Materials and methods
Animals, treatment groups and biochemical assays
Our experimental protocol was approved by the Animal Ethics Committee of University of Saskatchewan and is in conformity with the Guide for Care and Use of Laboratory Animals stipulated by the Canadian Council of Animal Care and the National Institutes of Health (NIH Publication no. 85-23, revised 1996).
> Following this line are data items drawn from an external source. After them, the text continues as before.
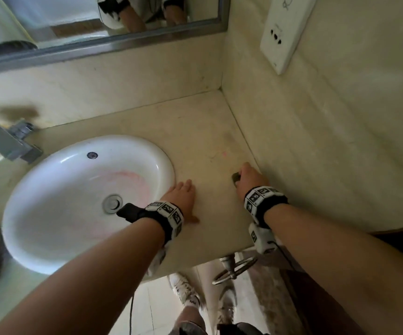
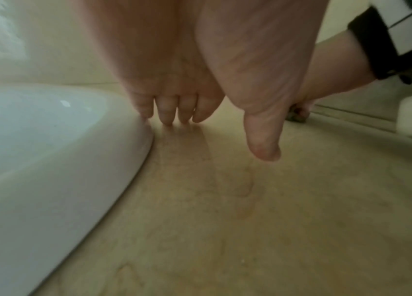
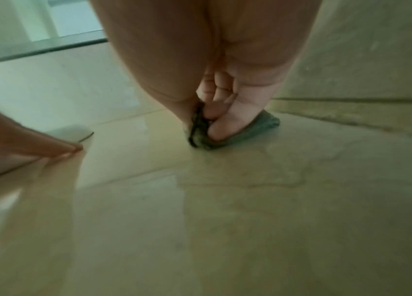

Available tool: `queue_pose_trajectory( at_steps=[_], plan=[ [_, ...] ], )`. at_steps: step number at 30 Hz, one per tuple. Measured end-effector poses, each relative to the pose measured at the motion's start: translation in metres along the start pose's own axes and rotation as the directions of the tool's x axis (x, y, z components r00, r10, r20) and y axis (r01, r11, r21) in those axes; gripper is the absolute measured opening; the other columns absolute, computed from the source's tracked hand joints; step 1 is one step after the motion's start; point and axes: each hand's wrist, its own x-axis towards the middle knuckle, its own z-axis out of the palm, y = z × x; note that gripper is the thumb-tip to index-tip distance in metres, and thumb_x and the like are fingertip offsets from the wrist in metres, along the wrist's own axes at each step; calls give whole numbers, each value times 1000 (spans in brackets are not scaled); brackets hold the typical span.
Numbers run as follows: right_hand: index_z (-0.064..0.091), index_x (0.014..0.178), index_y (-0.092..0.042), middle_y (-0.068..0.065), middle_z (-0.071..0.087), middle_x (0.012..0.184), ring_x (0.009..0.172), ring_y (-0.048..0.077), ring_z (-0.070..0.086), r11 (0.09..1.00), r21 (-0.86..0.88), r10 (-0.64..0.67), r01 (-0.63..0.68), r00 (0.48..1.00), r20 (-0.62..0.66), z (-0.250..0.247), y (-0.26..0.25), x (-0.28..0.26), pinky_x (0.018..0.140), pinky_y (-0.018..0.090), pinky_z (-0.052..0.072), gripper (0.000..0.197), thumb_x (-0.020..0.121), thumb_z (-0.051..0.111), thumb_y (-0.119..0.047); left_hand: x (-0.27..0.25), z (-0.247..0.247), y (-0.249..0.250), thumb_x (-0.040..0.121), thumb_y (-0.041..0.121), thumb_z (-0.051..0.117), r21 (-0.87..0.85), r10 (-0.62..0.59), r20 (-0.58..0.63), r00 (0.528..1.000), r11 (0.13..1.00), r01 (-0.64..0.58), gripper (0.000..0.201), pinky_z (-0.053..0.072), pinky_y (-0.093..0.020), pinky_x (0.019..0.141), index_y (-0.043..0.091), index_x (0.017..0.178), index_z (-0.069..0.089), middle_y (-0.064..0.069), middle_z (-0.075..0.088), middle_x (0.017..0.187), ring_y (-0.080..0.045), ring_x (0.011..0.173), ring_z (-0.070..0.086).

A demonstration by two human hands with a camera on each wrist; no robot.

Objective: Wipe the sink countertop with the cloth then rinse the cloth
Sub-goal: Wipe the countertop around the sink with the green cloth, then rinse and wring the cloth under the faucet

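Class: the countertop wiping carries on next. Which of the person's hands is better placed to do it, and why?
Right. The right hand already grips the cloth against the countertop near the wall. The left hand holds nothing, resting flat beside the sink.

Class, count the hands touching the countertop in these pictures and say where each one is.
2. The left hand lies flat on the countertop beside the sink rim. The right hand presses a cloth down near the side wall.

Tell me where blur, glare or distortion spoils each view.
Head view: wide-angle bending, faucet smeared by blur. Left wrist view: soft throughout, a glare spot on the sink rim. Right wrist view: countertop blurred with a sheen, cloth only roughly sharp.
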Motion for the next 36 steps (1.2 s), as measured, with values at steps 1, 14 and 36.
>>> queue_pose_trajectory(
  at_steps=[1, 14, 36],
  plan=[
    [44, 125, 0, 18, 55, 127, 117, 34, 53, 1000, 15, 21, -21, 1000, -14, 2, -1, 1, 95, 37, 41, 29, 99, 44, -11, -2, -1, 3, 77, 53, 71, -18, -6, 0, 1000, 1000, 6, 106, 18, -38, 119, 4, 151, 12, -13, 9, 160, -30, 146, 15],
    [51, 117, -14, 11, 46, 124, 110, 29, 46, 955, -75, -289, 286, 957, -31, 70, -51, -17, 90, 37, 41, 27, 91, 55, -20, -44, 3, 3, 80, 41, 72, -104, -118, -12, 993, 988, 117, 90, 30, -40, 115, 6, 147, 24, -12, 23, 156, -28, 143, 23],
    [56, 98, -18, -4, 62, 81, 79, 21, 61, 731, 632, -397, 257, 914, 87, 49, -281, -52, 64, 27, 49, 23, 84, 50, 0, -162, -28, -218, 82, 12, 69, -800, -378, -295, 877, 599, -11, 31, 52, -40, 90, 13, 112, 62, -10, 67, 108, -25, 96, 64]
  ],
)
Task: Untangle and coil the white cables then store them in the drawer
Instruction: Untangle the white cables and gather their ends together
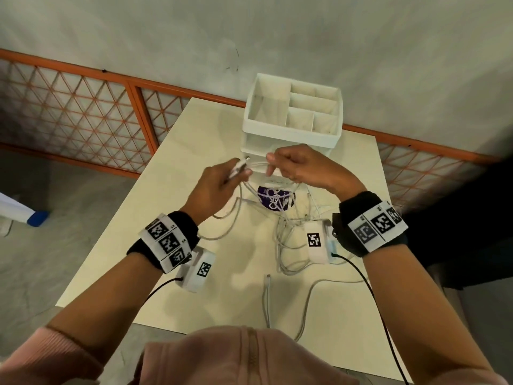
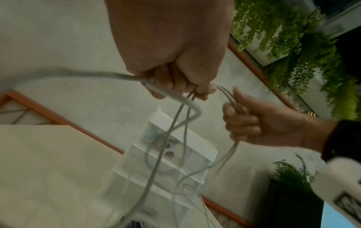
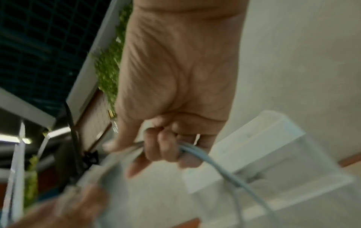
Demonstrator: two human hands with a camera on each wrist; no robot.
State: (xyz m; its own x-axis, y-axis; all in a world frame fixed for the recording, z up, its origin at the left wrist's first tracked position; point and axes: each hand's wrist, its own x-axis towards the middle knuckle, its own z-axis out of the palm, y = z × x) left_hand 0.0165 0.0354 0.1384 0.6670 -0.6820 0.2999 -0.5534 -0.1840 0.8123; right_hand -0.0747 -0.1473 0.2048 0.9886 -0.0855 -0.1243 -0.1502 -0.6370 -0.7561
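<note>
Several white cables [image 1: 288, 245] lie tangled on the cream table [image 1: 194, 151]. Both hands are raised just in front of the white drawer organizer [image 1: 291, 129]. My left hand [image 1: 238, 170] grips a bunch of strands with a plug end sticking out of it. My right hand [image 1: 270, 165] grips strands of the same bundle close beside it. In the left wrist view, the cables [image 2: 175, 123] hang in loops from the left hand [image 2: 181, 86] and the right hand [image 2: 246, 118]. In the blurred right wrist view, curled fingers [image 3: 166, 146] enclose a cable [image 3: 215, 166]. The hands hide the drawer fronts.
A round purple labelled object [image 1: 273, 200] lies under the cables behind the hands. One loose cable end [image 1: 267, 295] runs toward the table's near edge. An orange lattice fence [image 1: 83, 112] stands behind the table. A white and blue object [image 1: 25, 215] lies on the floor at the left.
</note>
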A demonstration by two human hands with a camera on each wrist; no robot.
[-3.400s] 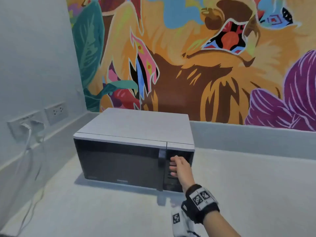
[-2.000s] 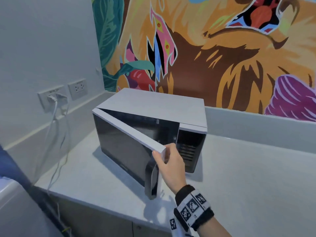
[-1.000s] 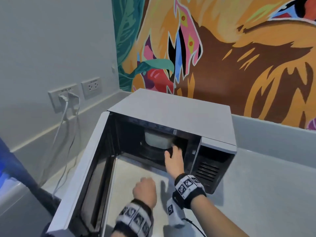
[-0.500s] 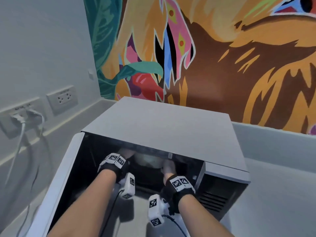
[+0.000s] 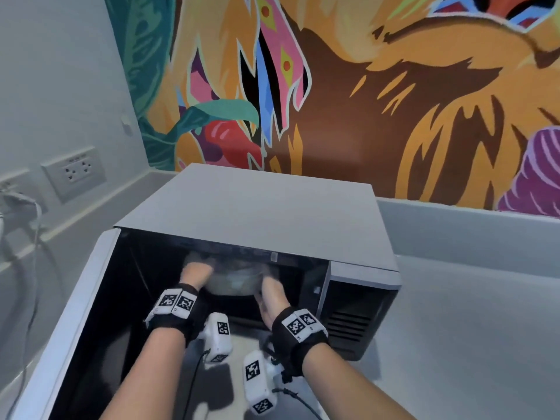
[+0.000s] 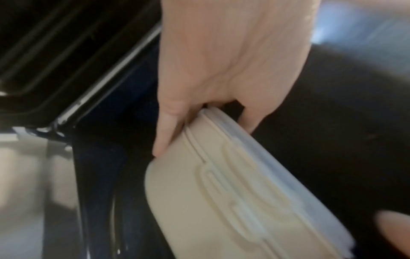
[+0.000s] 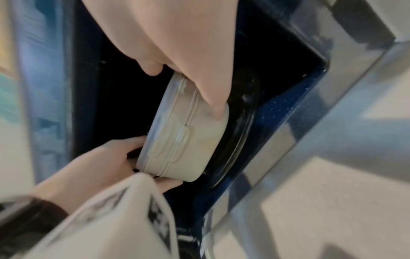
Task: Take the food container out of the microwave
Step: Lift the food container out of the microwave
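Left hand (image 6: 221, 70): grips food container (image 7: 184, 140) end.
Right hand (image 7: 188, 52): grips opposite end.
Risk: container likely hot; catching the microwave (image 5: 272, 213) frame could tip it.

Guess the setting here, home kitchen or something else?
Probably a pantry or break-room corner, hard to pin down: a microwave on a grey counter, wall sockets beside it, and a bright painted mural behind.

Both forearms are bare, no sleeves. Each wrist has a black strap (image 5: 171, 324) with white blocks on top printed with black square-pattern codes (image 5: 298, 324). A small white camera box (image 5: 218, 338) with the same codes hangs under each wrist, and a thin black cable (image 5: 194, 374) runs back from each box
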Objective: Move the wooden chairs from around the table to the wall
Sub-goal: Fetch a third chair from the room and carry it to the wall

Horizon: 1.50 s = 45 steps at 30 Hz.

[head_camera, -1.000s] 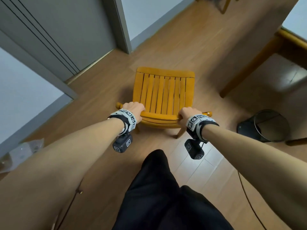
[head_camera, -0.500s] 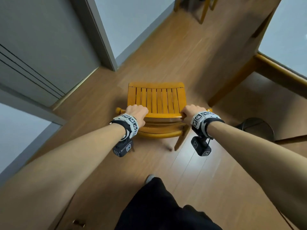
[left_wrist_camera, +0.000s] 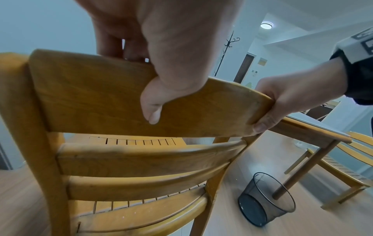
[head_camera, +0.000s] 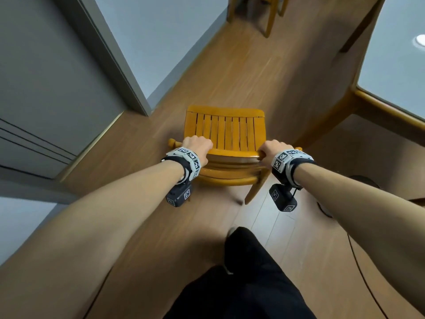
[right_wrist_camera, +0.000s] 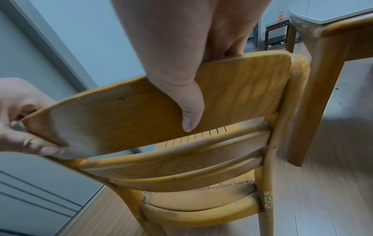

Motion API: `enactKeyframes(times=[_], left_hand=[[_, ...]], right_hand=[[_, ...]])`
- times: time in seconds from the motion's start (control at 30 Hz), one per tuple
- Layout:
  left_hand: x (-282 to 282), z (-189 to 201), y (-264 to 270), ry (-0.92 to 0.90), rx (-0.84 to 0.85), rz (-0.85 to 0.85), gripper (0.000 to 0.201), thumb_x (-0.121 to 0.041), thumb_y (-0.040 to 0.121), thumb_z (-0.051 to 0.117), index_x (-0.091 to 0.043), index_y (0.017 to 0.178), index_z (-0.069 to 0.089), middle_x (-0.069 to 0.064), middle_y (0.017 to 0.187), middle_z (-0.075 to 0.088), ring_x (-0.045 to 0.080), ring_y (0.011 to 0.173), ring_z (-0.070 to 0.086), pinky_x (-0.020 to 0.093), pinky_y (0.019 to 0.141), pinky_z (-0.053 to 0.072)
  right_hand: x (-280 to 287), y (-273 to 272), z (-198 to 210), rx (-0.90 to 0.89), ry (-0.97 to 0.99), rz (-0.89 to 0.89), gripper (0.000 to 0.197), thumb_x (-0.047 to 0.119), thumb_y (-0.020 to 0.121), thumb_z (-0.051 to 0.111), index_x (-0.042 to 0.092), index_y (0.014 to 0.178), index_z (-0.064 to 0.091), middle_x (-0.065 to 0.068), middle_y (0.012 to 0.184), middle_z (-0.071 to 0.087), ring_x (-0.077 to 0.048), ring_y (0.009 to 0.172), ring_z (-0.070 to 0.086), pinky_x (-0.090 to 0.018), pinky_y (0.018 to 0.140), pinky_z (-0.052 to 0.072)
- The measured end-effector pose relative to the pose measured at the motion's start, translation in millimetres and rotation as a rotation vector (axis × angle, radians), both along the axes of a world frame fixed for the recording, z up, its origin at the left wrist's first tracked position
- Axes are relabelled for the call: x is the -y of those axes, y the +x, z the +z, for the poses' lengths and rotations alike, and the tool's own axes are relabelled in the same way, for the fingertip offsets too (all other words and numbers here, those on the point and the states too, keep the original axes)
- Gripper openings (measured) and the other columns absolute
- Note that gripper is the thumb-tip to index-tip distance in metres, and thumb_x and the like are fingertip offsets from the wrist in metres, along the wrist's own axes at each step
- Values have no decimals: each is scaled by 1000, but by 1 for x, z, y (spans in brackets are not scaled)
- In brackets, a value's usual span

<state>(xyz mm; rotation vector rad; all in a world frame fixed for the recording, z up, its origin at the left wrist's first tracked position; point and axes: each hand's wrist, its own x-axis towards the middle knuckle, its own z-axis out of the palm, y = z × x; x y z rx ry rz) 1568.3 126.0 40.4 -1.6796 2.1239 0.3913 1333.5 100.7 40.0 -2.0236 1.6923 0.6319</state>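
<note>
A yellow wooden chair with a slatted seat stands on the wood floor in front of me, its back toward me. My left hand grips the left end of the top back rail, thumb on the near face. My right hand grips the right end of the same rail. The wall runs along the left, ahead of the chair. The table, wood-framed with a pale top, stands at the right.
A grey door and its frame lie to the left. Another wooden chair stands far ahead. A black mesh wastebasket sits by a table leg at my right. A black cable trails on the floor.
The chair and both hands have moved forward along the floor past the door frame; the table corner has come closer on the right. Both grips are unchanged.
</note>
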Motion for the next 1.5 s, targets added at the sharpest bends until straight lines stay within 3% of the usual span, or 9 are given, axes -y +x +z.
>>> enactKeyframes(times=[0.23,0.4,0.57,0.73,0.87,1.03,1.17,1.27,1.5], left_hand=[[125,-6,-31,45,7,-17,20,-15,94,62,-18,114,64,4,95,60,27,95,59,35,74,40],[234,-10,-49,61,-5,-35,15,-17,96,61,-18,110,64,5,100,64,24,86,52,35,75,40],[334,-12,-59,81,-12,-49,11,-16,95,61,-16,107,62,5,100,63,27,97,60,35,75,40],[430,3,-60,87,20,-43,11,-14,94,61,-17,104,59,4,91,53,28,96,58,36,76,41],[510,10,-59,88,31,-22,9,-11,92,61,-17,99,58,5,92,55,28,93,57,37,74,41],[605,5,-63,104,24,-17,14,-18,93,63,-17,107,66,4,96,64,24,84,55,36,72,41],[691,13,-72,107,2,18,10,-20,94,63,-18,102,69,3,91,64,24,83,58,35,71,41],[749,21,-84,116,-5,54,7,-20,94,63,-19,99,68,2,89,63,24,81,56,35,71,41],[848,21,-125,160,28,194,7,-17,93,65,-19,87,62,1,83,58,24,80,55,35,74,47]], right_hand=[[129,-28,-13,-20,40,-29,9,30,90,72,26,96,67,-1,90,62,-27,84,61,-37,73,48],[240,-48,-19,-11,52,-46,14,22,91,70,25,105,72,-2,93,63,-27,84,60,-36,72,44],[341,-58,-24,-25,73,-45,19,19,90,71,25,108,74,-4,98,65,-29,86,61,-37,73,46],[434,-56,-13,-18,55,-48,20,21,91,71,25,111,73,-5,99,64,-30,88,59,-37,75,47],[511,-54,-12,-25,21,-56,25,17,93,66,22,118,70,-8,108,67,-32,94,63,-36,73,48],[606,-58,-16,-31,47,-49,25,17,94,64,22,119,68,-7,110,68,-30,87,60,-35,71,46],[696,-69,-9,-10,55,-37,30,17,92,67,23,122,69,-7,107,67,-29,86,59,-36,71,48],[758,-83,-3,1,47,-29,23,14,92,66,21,114,71,-6,103,68,-29,85,61,-36,70,47],[869,-118,-10,-6,37,97,19,20,94,66,20,112,69,-4,96,63,-28,84,57,-35,70,45]])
Twelve-week old male Zucker fatty (ZF) rats and sex/age-matched littermates Zucker lean (ZL) rats were purchased from Charles River Laboratories (Willington, MA, USA). The animals were housed at 21 °C with 12-h light/dark cycles, were fed with standard laboratory chow and had access to drinking water ad libitum.The HO-inducer, hemin (30 mg/kg i.p., Sigma, St. Louis, MO) and the HO-inhibitor, stannous mesoporphyrin [(SnMP) 2 mg/100 g body weight i.p., Porphyrin Products (Logan, UT, USA)] were prepared as we previously reported and administered biweekly for 8 weeks [10,35,36]. At 16 weeks of age, the animals were randomly divided into the following experimental groups (n=6 per group): (A) controls (ZF and ZL), (B) hemin-treated ZF and ZL, (C) ZF+hemin+nMP and (D) ZF+vehicle dissolving hemin and SnMP.During the treatment period we measured body-weight and fasting glucose on a weekly basis. Body-weight was determined by means of a digital balance (Model Mettler PE1600, Mettler Instruments Corporation, Greifensee, Zurich, Switzerland), while fasting glucose was measured by means of a diagnostic auto-analyzer (BD, Franklin Lakes, NJ) after 6 h of fasting as we previously reported [35,37]. After the 8-week treatment period, the animals were placed in metabolic cages for 24 h urine collection. Proteinuria, albuminuria and creatinine were measured as previously reported [15,16,18]. On the day of killing, the animals were weighed, anesthetized with pentobarbital sodium (50 mg/kg i.p.), and the kidneys removed and weighed with an analytical balance (Precisa Instruments Ltd., Dietikon, Switzerland) as we previously reported [24,25].Renal HO activity was determined spectrophotometrically as we previously reported [10,38,39], while ELISA kits were used for the determination of HO-1 (Stressgen-Assay Design, Ann Arbor, MI, USA), macrophage inflammatory protein-1α and macrophage-chemoattractant protein-1 (OmniKine™, Assay Biotechnology Company Inc., Sunnyvale, CA) and EIA kits for 8-isoproatane and total-anti-oxidant capacity (Cayman Chemical, Ann Arbor, MI, USA) as we previously reported [15,16,26].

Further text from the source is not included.